L’odore della menta mi ha fatto riaffiorare il ricordo di quando andavo in colonia e siccome non avevo i soldi per comperarmi le caramelle mi mangiavo il dentifricio. Fino a quando un anno, mia madre invece di prendermi il solito dentifricio buono alla menta, mi ha preso l’emoform quello rosa schifosissimo. Fu un trauma, niente caramelle e niente tubetto che fungeva da caramella da spremere, ho dovuto barattare il mio sapone alla rosa con un po’ di dentifricio di una compagna di stanza.

Il caffè invece, mi ha fatto riaffiorare alla mente il periodo che la domenica con mia madre si andava a trovare le zie. Tutte offrivano il caffè a mia madre e a me e a mio fratello, quei biscotti secchi terribili, vecchi, forse rimasti dentro la scatola di latta dal tempo della guerra. Nelle loro cucine l’odore del caffè era la normalità.

Eppure sono ancora viva, al di là delle quintalate di dentifricio che mi sono scofanata e dei biscotti scaduti da periodi storici indefiniti.

Partendo dal presupposto che ogni bimbo ha le sue perversioni, una mia amica metteva le patatine fritte nel caffellatte, un’altra invece usava mettere il sale sulle fette della mela. Io ero un po’ più normale, mi mangiavo il dentifricio.

Ancora oggi vado pazza per l’acquafresh tre strisce, poi ricordo la pasta del capitano che era potentissimo.

Il caffè era roba per adulti, eppure se mio padre ne lasciava un sorsetto dentro la tazzina era una festa, e se era anche corretto con la grappa, per me era il massimo, mi piaceva da morire l’odore della grappa mescolato all’aroma del caffè.

I ricordi sono il nostro bagaglio di vita più o meno gradito. Eppure grazie ad un caffè offerto e a un tosaerba che sembra un aereo di linea, mi sono catapultata a razzo in piccoli ricordi.

Penso che l’asso nella manica della mia vita è che i ricordi brutti difficilmente riaffiorano alla mente, quelli belli invece sono sempre lì a ricordarmi che la vita è un dono meraviglioso, che deve essere goduto fino in fondo, come la tazzina del caffè di mio padre. Era solo una goccina di caffè in fondo a quella tazzina e rovesciandola, quella goccia arrivava alla mia bocca, eppure l’esplosione del gusto di quel caffè era tale che mi sembrava di averne bevuto tantissimo.

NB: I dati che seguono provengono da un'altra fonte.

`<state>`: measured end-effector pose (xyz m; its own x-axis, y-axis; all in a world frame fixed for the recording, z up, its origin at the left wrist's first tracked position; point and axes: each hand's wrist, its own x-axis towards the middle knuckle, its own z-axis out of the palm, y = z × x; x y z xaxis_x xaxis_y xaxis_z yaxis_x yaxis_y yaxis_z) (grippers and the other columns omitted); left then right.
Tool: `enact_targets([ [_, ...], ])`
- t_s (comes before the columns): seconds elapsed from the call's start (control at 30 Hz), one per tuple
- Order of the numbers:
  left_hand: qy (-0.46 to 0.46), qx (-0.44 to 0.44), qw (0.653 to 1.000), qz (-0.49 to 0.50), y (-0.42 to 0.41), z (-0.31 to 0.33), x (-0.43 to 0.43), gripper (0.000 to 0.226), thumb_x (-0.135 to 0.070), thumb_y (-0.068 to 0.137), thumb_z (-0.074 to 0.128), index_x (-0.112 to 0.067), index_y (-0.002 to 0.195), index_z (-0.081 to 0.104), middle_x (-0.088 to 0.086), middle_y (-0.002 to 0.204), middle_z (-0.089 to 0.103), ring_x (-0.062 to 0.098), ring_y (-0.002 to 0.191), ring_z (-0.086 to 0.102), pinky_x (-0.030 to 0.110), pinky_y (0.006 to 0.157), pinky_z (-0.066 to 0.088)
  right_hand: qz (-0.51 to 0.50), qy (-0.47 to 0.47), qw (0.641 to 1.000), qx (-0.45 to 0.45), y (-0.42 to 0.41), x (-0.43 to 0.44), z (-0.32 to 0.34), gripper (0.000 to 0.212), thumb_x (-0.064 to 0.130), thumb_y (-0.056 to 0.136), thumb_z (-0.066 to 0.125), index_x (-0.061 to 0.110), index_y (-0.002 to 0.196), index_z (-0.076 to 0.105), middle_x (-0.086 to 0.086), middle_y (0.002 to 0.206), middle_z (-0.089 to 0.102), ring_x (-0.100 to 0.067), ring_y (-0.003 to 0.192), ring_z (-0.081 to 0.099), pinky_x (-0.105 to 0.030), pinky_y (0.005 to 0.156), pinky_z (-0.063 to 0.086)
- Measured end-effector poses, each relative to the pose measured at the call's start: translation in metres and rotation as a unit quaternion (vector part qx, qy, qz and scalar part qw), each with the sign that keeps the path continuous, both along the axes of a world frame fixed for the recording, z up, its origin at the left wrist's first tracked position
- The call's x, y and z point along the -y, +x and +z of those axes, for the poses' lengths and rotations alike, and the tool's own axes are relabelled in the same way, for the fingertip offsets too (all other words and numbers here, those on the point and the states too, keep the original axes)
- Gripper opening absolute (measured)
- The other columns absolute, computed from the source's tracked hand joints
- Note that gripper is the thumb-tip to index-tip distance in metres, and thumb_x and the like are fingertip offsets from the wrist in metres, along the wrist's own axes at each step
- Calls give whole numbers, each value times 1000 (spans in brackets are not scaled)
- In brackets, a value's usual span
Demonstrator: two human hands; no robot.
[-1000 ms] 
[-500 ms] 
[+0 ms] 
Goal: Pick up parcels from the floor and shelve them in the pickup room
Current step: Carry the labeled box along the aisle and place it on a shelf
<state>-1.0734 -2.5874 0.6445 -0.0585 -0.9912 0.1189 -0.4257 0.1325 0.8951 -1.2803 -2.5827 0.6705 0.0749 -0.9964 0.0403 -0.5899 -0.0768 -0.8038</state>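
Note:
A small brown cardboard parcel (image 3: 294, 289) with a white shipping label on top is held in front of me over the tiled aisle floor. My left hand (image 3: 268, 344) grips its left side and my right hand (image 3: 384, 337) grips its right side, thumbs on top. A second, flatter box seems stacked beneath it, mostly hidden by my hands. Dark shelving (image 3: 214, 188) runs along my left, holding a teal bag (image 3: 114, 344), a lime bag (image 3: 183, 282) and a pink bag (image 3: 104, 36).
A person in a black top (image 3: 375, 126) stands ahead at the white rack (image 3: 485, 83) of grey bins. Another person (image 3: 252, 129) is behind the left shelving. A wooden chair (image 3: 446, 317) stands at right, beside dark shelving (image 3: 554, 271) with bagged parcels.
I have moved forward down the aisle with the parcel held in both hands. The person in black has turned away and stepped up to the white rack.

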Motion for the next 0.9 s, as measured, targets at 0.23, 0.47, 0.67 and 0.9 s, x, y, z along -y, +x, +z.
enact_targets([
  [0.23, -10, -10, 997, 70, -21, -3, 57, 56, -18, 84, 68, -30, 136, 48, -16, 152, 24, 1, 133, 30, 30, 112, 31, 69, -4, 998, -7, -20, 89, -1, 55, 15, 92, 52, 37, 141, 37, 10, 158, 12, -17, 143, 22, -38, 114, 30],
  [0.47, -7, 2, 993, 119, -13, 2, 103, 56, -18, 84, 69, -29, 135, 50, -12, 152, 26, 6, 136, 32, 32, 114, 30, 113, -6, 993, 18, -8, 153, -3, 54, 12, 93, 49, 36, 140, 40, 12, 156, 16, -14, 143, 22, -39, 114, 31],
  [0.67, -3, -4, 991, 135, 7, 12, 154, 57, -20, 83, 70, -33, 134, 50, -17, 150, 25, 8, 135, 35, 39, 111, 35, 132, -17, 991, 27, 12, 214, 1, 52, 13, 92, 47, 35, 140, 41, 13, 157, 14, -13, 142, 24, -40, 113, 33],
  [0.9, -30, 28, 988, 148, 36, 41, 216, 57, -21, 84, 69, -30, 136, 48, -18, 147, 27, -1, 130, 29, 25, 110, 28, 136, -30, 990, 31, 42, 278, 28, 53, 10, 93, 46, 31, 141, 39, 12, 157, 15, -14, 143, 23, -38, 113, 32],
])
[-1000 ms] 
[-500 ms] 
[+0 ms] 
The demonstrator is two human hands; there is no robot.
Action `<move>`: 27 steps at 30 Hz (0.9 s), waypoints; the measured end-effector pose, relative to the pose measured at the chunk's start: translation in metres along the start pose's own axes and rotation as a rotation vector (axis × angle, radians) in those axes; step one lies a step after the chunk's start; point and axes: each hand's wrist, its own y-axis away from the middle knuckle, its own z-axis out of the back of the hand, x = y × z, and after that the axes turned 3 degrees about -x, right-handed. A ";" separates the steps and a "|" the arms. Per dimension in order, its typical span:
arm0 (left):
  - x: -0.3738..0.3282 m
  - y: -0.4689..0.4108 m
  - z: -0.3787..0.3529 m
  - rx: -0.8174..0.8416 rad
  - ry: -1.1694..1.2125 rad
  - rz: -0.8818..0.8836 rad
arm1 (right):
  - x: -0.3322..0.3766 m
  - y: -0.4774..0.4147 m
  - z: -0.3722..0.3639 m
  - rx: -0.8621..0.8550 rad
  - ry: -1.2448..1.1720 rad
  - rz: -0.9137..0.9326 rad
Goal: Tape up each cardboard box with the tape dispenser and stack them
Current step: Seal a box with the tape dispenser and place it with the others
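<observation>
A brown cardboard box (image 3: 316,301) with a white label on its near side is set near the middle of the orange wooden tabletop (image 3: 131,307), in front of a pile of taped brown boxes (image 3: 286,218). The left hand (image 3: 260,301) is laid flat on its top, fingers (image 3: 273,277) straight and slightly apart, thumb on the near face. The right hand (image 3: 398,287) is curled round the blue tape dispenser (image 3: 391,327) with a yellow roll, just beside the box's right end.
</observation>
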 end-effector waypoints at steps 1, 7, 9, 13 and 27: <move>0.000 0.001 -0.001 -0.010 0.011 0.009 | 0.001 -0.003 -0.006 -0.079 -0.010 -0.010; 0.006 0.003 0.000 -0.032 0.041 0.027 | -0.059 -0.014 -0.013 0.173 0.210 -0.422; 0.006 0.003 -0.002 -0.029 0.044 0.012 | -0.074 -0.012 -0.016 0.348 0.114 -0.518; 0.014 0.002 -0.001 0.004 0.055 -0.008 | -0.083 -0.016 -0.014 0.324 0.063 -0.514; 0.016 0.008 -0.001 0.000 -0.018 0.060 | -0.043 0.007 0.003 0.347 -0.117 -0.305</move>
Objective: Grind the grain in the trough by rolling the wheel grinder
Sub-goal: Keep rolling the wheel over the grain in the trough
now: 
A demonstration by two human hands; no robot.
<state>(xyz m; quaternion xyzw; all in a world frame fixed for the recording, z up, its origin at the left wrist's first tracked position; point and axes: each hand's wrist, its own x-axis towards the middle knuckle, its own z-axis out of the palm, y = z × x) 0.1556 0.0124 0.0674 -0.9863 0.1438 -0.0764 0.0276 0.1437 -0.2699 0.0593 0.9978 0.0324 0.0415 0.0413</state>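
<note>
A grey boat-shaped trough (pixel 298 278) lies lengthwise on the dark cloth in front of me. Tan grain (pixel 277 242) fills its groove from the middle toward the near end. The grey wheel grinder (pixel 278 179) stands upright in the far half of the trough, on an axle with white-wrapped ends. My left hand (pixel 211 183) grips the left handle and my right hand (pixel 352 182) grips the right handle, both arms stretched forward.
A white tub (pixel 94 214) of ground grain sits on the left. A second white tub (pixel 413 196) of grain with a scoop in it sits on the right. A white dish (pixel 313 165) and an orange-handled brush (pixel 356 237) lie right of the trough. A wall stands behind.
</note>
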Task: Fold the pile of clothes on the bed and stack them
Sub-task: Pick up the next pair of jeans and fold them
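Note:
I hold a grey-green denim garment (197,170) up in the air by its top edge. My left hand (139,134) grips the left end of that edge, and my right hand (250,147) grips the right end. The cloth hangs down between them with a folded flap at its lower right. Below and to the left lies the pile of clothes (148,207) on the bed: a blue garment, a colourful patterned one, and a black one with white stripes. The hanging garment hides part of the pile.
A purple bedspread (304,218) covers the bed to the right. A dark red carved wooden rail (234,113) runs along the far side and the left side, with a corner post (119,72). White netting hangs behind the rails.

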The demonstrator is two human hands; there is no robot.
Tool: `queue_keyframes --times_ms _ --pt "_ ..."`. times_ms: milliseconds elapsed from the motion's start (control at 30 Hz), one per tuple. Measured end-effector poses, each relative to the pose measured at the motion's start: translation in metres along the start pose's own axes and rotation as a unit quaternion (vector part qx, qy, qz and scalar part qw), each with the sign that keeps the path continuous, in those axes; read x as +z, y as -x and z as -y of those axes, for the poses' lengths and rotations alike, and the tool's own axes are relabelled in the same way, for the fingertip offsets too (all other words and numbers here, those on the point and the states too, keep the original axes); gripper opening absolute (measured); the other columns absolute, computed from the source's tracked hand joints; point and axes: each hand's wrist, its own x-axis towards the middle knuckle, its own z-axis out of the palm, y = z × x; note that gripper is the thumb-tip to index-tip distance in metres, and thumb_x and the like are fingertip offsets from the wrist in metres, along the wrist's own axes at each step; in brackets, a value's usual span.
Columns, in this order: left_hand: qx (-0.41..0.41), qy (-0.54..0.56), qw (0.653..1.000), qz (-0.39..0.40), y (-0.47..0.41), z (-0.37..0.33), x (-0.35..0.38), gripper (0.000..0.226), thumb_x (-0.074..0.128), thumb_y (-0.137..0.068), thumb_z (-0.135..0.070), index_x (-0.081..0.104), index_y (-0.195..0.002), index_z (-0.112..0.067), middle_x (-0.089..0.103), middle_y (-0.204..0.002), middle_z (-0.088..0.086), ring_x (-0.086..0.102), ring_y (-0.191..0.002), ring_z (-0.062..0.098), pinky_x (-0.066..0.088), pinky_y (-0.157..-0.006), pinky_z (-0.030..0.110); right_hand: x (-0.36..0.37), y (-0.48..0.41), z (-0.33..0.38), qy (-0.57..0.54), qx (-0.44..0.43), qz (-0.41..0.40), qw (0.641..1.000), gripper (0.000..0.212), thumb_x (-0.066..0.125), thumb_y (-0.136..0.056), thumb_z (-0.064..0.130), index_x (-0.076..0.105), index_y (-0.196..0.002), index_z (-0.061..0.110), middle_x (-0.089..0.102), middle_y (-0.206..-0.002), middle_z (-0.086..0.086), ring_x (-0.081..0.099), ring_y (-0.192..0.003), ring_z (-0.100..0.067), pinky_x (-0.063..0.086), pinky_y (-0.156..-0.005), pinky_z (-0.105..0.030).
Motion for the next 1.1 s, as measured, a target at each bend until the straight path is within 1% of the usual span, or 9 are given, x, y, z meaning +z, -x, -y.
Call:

E’ come quando mio marito beve il caffè e poi mi da un bacio, l’aroma di quella bevanda si diffonde anche attraverso la sua bocca che si appoggia alla mia. Ecco cosa è la vita, è l’aroma del caffè che per quanto poca sia si sprigiona e ti avvolge ristorandoti e profumando tutto intorno a te.

Questo vale anche per la menta ovviamente.